Work to be completed: With "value" as the search word, show every line of the material that has it.
—————
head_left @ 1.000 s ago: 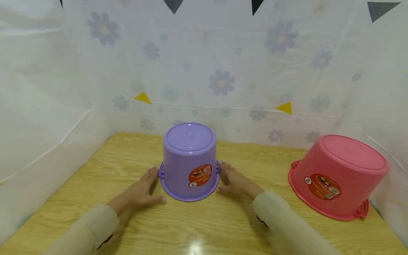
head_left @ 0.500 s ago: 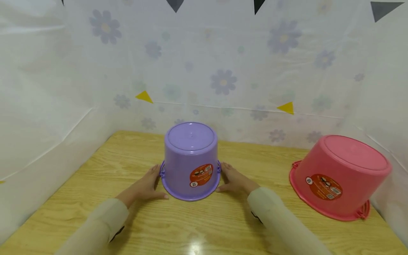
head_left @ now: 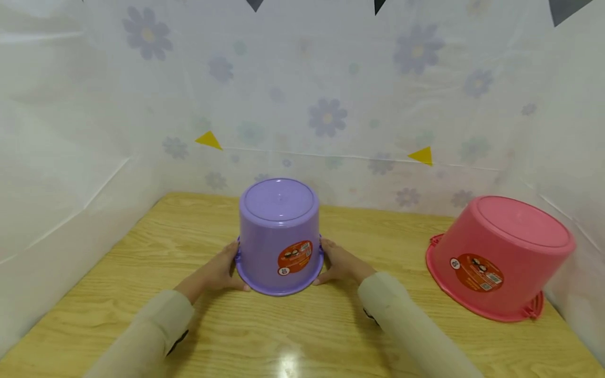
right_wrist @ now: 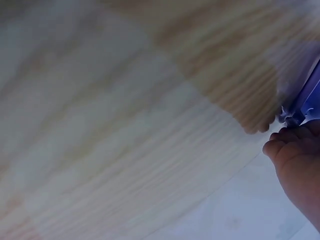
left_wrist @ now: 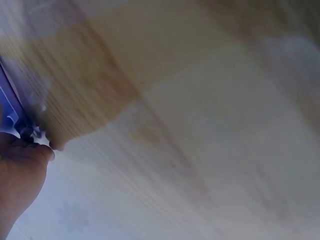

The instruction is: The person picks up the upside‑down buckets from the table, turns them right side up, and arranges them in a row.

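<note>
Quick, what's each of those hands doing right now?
Left hand: holding the upturned, round purple plastic bucket, low on its left side.
Right hand: holding the same bucket, low on its right side.

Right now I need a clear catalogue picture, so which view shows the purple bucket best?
The head view: the upside-down purple bucket shows almost whole, with its label in view. The left and right wrist views each catch only a small part of it at the frame's edge.
</note>
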### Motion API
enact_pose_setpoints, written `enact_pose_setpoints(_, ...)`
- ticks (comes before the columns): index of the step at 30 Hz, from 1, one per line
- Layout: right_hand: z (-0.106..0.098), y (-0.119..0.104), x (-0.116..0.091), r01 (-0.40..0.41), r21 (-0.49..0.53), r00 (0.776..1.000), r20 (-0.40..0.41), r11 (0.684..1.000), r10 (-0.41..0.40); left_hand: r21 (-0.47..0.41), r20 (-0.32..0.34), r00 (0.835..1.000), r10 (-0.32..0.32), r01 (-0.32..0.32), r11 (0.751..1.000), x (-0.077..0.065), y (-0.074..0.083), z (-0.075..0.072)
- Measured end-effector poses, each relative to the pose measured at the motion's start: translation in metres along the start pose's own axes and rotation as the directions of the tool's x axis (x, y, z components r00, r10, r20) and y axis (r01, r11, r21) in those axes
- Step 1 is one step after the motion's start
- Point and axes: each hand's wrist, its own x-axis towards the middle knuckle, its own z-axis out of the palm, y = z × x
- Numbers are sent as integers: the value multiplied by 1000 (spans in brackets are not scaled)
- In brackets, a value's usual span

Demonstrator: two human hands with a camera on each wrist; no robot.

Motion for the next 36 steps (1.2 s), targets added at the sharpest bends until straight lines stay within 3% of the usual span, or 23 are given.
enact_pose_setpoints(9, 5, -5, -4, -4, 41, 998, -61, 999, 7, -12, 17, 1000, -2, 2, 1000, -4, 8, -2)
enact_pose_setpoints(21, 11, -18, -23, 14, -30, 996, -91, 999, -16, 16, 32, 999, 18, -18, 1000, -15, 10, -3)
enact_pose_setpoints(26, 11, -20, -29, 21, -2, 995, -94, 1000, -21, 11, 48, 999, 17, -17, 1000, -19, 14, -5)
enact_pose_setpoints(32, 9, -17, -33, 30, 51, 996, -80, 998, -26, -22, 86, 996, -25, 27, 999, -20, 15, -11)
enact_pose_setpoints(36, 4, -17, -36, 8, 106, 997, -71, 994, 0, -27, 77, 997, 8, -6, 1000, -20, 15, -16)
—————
Exercise result:
- Numbers are sent as integers: the value multiplied by 1000 (spans in brackets are not scaled)
- In brackets, a value's usual span

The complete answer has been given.